• _WORK REQUEST_: Go through the data below. List every line that holds the word "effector".

• _INFORMATION SHOWN_:
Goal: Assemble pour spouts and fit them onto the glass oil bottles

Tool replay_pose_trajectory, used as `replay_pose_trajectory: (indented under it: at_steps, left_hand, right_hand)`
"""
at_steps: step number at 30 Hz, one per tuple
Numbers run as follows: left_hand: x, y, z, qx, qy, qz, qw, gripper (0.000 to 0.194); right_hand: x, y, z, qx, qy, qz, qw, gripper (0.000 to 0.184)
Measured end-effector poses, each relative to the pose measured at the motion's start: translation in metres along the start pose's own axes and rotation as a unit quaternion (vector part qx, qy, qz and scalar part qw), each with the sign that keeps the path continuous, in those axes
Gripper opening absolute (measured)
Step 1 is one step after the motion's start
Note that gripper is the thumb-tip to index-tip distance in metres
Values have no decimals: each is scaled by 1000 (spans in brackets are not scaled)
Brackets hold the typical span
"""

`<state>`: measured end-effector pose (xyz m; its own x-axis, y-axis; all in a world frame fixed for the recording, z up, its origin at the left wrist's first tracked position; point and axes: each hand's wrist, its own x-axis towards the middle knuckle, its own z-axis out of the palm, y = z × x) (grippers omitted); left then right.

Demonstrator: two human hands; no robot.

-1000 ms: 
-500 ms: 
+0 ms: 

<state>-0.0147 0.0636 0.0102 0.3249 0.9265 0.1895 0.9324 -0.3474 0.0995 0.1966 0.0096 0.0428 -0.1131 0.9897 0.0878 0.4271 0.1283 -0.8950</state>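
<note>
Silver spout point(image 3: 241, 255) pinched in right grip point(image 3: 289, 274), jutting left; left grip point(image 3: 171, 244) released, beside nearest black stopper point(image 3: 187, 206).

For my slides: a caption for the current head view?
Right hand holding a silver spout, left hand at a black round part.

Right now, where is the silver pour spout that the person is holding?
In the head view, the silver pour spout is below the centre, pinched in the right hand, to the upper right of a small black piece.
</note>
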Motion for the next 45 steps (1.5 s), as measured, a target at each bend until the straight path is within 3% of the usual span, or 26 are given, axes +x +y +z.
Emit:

• _YOUR SOLUTION_:
Measured end-effector poses, each relative to the pose measured at the motion's start: translation in metres along the start pose's own axes and rotation as a unit quaternion (vector part qx, qy, qz and scalar part qw), each with the sign that keeps the path continuous, in those axes
`<state>`: measured end-effector pose (xyz m; its own x-axis, y-axis; all in a world frame fixed for the recording, z up, its origin at the left wrist's first tracked position; point and axes: each hand's wrist, its own x-axis towards the middle knuckle, its own z-axis out of the palm, y = z × x) (grippers omitted); left then right.

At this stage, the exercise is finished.